▶ Work request
Nothing but a number is wanted here: the tally of lines in the material below that include "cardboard".

▶ Data block
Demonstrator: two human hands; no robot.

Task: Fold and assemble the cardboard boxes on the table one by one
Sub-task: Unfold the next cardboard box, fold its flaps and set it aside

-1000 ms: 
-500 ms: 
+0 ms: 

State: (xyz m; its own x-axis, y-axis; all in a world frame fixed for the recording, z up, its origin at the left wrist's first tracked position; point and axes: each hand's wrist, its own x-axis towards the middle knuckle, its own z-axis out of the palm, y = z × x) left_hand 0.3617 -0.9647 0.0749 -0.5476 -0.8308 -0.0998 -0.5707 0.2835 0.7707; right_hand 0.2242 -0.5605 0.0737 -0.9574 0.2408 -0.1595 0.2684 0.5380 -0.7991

▶ Answer
2